3.    The delegate refused to grant the visa and the applicant applied for review.

4.    The applicant appeared before the Tribunal on 17 November 2023 to give evidence and present arguments. The Tribunal also received oral evidence from [Ms A]. The Tribunal hearing was conducted with the assistance of an interpreter in the Malay and English languages.

5.    The applicant stated that his protection visa application had been read back to him and was correct. He stated that he arrived in Australia on a tourist visa [in] March 2015 that ceased three months later. Since then, he did not have any visa. 

6.    The applicant stated he initially came to Australia for tourism but after he exhausted his savings, he worked. In Malaysia, he worked as a [Occupation 1] and in Australia he was a [Occupation 2] and worked in [Occupation 3].

7.    The applicant stated he could not return to Malaysia because he was married with a child and his wife was abused by her ex-husband in Malaysia and could not return. He also stated her feelings would be disturbed because she would not be allowed to see her [children] who were currently in Malaysia and her ex-husband would disturb her.

8.    The applicant stated his wife had arrived in Australia three months after him. He stated she had applied for a protection visa.

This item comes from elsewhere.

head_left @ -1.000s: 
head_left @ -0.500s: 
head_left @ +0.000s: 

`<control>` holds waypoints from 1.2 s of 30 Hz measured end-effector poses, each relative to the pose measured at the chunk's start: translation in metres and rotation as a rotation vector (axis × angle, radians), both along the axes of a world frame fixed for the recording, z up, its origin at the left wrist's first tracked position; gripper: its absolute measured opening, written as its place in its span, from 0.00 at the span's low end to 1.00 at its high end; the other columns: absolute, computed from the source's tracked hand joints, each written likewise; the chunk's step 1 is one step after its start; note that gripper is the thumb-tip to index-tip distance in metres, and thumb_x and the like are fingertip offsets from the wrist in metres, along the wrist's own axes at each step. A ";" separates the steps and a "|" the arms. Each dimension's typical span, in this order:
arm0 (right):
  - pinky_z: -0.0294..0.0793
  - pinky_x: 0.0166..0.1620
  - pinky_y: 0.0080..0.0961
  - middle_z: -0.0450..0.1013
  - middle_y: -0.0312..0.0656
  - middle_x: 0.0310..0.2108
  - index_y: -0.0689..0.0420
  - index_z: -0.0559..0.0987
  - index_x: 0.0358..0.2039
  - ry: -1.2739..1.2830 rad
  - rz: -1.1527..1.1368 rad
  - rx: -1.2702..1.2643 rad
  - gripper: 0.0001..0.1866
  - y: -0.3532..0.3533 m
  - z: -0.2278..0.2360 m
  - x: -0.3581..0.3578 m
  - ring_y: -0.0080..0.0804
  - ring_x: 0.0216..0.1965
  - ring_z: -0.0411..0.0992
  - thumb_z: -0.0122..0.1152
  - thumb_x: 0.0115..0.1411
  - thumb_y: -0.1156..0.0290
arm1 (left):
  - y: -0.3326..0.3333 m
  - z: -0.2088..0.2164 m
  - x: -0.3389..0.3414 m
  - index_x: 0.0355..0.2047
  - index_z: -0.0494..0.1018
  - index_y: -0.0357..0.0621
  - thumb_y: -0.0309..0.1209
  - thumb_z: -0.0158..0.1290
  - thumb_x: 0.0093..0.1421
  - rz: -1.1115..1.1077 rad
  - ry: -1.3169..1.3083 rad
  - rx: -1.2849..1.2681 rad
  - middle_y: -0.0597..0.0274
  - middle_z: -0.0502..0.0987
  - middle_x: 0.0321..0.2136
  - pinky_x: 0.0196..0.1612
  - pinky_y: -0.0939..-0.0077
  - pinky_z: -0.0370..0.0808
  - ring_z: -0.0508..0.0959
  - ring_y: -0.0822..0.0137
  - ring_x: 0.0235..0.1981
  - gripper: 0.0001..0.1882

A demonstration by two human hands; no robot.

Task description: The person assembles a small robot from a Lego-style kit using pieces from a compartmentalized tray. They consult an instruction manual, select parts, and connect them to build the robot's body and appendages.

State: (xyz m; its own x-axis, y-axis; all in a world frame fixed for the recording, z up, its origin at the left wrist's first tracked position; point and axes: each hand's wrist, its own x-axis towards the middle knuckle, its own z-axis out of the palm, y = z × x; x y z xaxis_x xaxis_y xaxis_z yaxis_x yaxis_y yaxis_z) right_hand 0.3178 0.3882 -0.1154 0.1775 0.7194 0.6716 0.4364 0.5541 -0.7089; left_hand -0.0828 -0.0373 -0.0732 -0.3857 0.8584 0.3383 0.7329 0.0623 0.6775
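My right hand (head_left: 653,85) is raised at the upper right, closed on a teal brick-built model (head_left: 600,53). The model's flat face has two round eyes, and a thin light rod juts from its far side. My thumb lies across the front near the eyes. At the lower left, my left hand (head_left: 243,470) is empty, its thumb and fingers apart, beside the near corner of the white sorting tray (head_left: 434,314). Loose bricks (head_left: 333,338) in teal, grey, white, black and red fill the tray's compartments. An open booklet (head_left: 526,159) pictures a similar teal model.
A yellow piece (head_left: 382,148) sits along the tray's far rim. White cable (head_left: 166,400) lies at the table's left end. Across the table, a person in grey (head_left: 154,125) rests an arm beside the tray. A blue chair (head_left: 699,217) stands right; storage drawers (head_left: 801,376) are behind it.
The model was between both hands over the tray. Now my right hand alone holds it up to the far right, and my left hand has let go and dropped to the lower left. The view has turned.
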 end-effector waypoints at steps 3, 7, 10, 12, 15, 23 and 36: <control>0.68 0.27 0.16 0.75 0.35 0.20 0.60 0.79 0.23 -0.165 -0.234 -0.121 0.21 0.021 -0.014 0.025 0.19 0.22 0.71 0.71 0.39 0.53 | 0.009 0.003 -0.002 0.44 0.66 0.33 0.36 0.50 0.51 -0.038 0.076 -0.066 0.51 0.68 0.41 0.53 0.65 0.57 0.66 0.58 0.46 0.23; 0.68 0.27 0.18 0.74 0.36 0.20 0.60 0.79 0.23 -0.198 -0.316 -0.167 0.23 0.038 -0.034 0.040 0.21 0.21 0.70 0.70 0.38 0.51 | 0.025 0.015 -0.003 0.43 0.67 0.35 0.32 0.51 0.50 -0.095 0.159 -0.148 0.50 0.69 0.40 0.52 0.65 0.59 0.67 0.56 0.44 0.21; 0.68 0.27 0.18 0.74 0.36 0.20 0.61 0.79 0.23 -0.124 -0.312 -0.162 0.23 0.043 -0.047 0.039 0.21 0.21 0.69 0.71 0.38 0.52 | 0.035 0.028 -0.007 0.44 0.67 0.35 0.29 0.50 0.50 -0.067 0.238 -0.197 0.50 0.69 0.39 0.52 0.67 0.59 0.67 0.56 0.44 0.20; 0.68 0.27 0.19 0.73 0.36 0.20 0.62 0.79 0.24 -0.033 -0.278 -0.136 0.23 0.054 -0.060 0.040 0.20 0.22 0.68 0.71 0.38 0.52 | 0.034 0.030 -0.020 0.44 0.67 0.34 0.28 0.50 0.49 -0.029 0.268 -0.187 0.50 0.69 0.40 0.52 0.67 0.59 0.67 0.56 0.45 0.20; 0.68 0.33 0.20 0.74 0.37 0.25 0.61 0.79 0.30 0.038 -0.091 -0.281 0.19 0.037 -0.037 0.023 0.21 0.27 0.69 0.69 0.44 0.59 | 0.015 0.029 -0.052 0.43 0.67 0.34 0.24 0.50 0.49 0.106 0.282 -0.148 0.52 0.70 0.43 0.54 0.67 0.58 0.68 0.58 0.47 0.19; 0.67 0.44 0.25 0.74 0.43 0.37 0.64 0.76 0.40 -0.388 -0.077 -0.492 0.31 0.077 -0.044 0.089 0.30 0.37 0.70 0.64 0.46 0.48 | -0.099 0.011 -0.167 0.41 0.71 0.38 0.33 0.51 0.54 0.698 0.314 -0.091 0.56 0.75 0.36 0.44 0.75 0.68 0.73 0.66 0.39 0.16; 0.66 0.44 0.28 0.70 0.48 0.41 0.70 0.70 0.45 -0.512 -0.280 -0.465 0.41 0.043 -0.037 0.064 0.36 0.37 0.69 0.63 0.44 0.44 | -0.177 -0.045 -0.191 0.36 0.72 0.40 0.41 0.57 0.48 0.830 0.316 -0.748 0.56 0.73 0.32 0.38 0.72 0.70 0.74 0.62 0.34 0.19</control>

9.    The Tribunal put to the applicant that in his protection visa application, he said he had a baby, his family did not agree with his relationship and that in Malaysia, he did not have a job that could support his life. The applicant stated he would suffer serious or significant harm if he returned to Malaysia because he only had 6-years education and job opportunities were difficult. He stated his child was in school and in Australia he had a good job as a [Occupation 4] in the [work sector]. He also stated his wife was scared to face her ex-husband. 

  1. The Tribunal put to the applicant that the Malaysian workforce participation rate was 68%, he had worked in Malaysia and Australia, and it may be that if he returned, he could find work.

  2. The Tribunal put to the applicant that it was looking at his and not his wife’s visa application but put to him that given his wife was now married and had not seen her ex-husband since she was in Malaysia, it may be difficult to accept that if she returned to Malaysia with the applicant, there was a real chance she would be harmed. He stated her ex-husband would not allow her to visit her children and would threaten her when she visited them.

  3. The applicant’s wife stated she had a protection visa application before the AAT. She stated she married the applicant in 2017, and had not seen her ex abusive husband since 2014. She stated she could not return to Malaysia because she had been threatened by her ex-husband who had mental problems. When asked if she could contact the police, she stated there was a long queue, and she would get depressed.

  4. The Tribunal asked what would happen if she returned to Malaysia with her current husband. She stated the police would be unable to help and her ex husband was able to do anything. When asked why her ex-husband would try to contact her given that she had not seen him since 2014 and she was with her current husband, she stated he would find them because he had put messages on facebook saying things about her and she also knew that from her Malaysian children, three of whom were living with him.  She stated he tried to make her look bad on facebook and in front of their children.    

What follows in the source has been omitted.